== Activity ==
If a line of the material holds the string "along", please copy it.

-------

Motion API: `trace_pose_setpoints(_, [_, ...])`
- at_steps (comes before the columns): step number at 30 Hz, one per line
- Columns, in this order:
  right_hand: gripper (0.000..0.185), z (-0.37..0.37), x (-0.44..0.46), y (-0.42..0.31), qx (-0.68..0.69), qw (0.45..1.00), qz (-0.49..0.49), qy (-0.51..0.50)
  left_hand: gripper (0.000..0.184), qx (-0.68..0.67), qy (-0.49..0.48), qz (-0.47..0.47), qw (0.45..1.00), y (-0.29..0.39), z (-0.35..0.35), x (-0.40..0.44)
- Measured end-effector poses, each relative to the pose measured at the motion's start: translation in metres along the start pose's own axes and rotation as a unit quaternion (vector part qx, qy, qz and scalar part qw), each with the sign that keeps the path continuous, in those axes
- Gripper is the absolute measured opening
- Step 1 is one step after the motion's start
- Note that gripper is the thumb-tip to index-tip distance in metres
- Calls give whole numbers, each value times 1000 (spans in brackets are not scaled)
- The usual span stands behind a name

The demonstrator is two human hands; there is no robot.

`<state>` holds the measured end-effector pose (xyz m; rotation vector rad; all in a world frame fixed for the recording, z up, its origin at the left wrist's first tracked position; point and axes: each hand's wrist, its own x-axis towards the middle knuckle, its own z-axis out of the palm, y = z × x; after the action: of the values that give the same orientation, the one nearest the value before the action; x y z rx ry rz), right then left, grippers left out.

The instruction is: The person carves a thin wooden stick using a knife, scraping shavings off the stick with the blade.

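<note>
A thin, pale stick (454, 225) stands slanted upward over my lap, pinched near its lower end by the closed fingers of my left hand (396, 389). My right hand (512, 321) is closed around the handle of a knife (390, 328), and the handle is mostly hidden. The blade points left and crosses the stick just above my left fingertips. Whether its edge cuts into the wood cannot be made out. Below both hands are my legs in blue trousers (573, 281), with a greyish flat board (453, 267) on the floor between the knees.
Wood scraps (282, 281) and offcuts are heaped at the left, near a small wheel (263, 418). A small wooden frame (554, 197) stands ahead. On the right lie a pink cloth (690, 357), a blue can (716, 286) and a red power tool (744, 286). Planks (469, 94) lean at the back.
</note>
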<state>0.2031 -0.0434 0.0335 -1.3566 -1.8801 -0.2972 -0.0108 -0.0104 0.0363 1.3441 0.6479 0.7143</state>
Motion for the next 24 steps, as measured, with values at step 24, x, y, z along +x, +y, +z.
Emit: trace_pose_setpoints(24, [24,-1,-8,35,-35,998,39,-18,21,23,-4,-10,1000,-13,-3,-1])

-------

== Written answer ==
- Measured end-effector poses, each relative to the pose measured at the motion's start: translation in metres along the start pose's own axes and rotation as a unit quaternion (vector part qx, qy, qz and scalar part qw), each with the sign that keeps the path continuous, in those axes
Motion for the next 24 steps, as measured, with values at step 24, x, y, z along +x, +y, +z.

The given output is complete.